■ WHAT IS REQUIRED:
Copy each line from the data that has the word "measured" in it.

■ AVAILABLE DATA:
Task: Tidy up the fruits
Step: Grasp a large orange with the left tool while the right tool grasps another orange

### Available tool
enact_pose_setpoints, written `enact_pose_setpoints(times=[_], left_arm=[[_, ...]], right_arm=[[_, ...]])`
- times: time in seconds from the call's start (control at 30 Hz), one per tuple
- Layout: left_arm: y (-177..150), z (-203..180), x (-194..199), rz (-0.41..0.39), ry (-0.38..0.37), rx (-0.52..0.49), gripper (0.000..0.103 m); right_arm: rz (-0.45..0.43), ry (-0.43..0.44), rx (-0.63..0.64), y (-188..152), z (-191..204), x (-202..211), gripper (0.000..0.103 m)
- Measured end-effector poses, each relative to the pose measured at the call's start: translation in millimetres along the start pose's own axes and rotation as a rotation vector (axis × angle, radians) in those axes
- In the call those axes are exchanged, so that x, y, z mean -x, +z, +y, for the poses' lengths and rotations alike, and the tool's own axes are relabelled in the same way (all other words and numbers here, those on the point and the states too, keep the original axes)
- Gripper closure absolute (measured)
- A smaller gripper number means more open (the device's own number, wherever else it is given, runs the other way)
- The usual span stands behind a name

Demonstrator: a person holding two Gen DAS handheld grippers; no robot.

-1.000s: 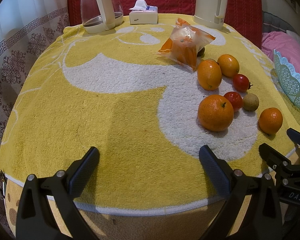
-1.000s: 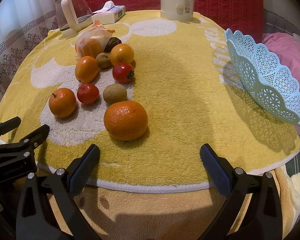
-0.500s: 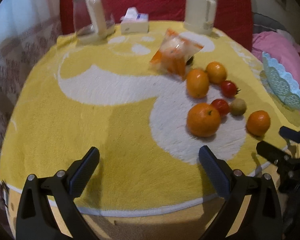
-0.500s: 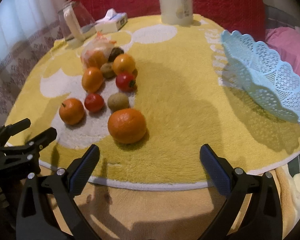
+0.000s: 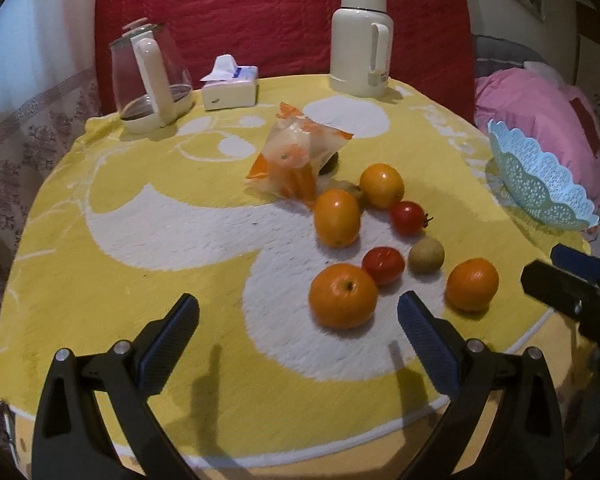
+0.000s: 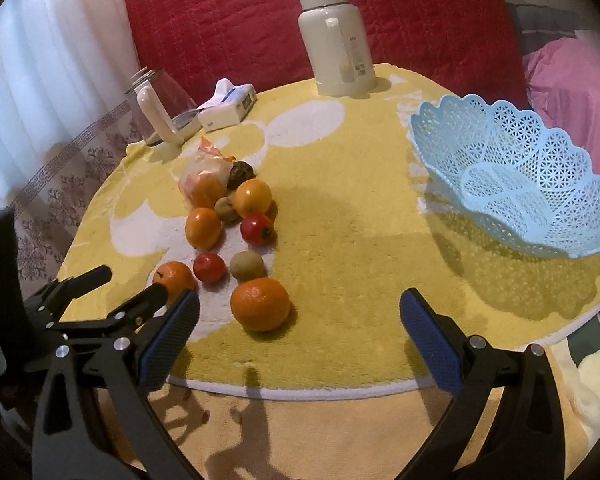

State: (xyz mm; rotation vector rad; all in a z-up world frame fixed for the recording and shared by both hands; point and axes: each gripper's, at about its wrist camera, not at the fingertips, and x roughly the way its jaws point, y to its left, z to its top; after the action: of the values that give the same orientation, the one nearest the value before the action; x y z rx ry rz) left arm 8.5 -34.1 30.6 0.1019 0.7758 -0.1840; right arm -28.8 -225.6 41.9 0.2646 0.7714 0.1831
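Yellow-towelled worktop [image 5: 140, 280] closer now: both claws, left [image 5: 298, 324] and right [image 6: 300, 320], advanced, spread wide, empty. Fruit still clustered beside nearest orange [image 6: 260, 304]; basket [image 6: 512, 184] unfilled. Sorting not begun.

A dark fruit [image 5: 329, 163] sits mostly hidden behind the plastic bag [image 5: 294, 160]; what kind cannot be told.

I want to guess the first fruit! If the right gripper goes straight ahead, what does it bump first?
Probably the big round orange. It lies nearest, just left of centre between the open right gripper fingers. Depth is hard to judge, so it might slide past.
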Motion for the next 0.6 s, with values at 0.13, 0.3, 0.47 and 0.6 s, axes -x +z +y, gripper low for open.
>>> enact_pose_setpoints(times=[0.13,0.3,0.47,0.6], left_arm=[[4,0,-12,0.022,-0.057,0.012,0.022],[3,2,-23,0.055,-0.127,0.038,0.041],[0,3,-22,0.051,-0.180,0.048,0.059],[-1,7,-14,0.021,-0.176,0.072,0.061]], right_arm=[[0.007,0.000,-0.005,0,0,-2,0.002],[0.013,0.006,0.000,-1,2,-4,0.002],[0.025,0.008,0.017,-1,7,-11,0.002],[0.033,0.010,0.041,-1,13,-15,0.007]])
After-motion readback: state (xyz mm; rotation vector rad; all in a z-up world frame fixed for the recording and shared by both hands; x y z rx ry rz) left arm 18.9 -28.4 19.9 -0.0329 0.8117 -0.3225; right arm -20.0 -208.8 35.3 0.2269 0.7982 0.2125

■ ANSWER SECTION:
- Measured end-effector poses, each relative to the pose measured at the call's start: translation in millimetres along the start pose's own axes and rotation as a rotation vector (axis × angle, radians) in those axes
- Gripper closure absolute (measured)

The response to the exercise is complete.